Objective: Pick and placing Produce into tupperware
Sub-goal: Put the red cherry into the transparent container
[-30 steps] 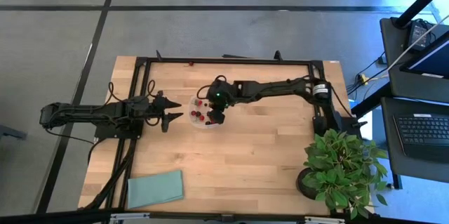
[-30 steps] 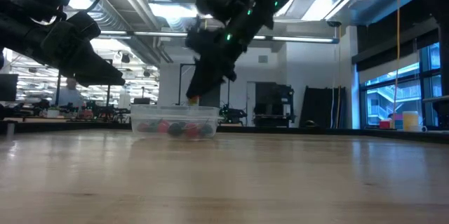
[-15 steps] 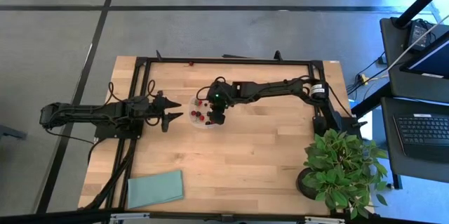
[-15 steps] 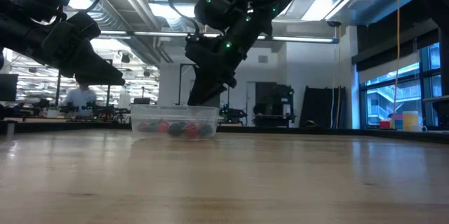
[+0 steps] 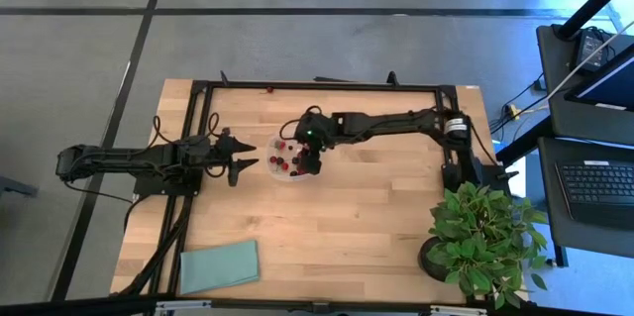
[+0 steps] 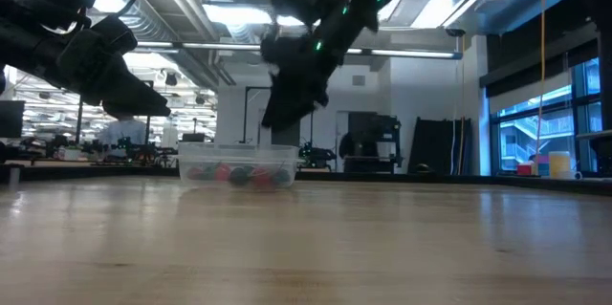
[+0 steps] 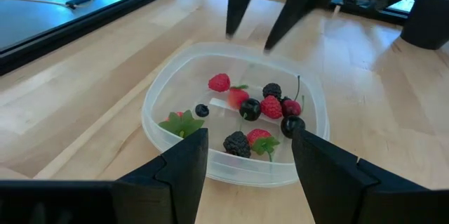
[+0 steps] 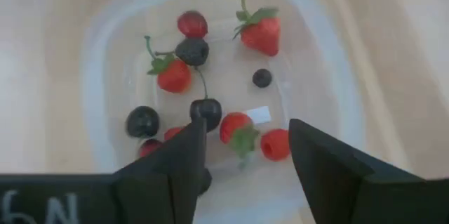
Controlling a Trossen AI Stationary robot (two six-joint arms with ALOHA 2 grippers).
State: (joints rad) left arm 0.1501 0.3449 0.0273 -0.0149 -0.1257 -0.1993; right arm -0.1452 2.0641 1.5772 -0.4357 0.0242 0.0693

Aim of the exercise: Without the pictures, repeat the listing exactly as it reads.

Result of the task:
Objective: Pick and placing Produce into tupperware
Sub-goal: Put the red cherry into the transparent container
[-30 steps] 
[-30 steps] 
[-15 steps] 
[-15 steps] 
[+0 steps] 
[+0 steps] 
[+0 steps] 
[+0 steps] 
Controlling a Trossen AI Stationary robot (two six-joint arms with ALOHA 2 grippers).
State: (joints rad) left arm 0.1501 0.3449 0.0273 -0.0149 -0.1257 -0.1993; right arm -0.1452 2.0641 1.5772 -0.4357 0.0242 0.0693

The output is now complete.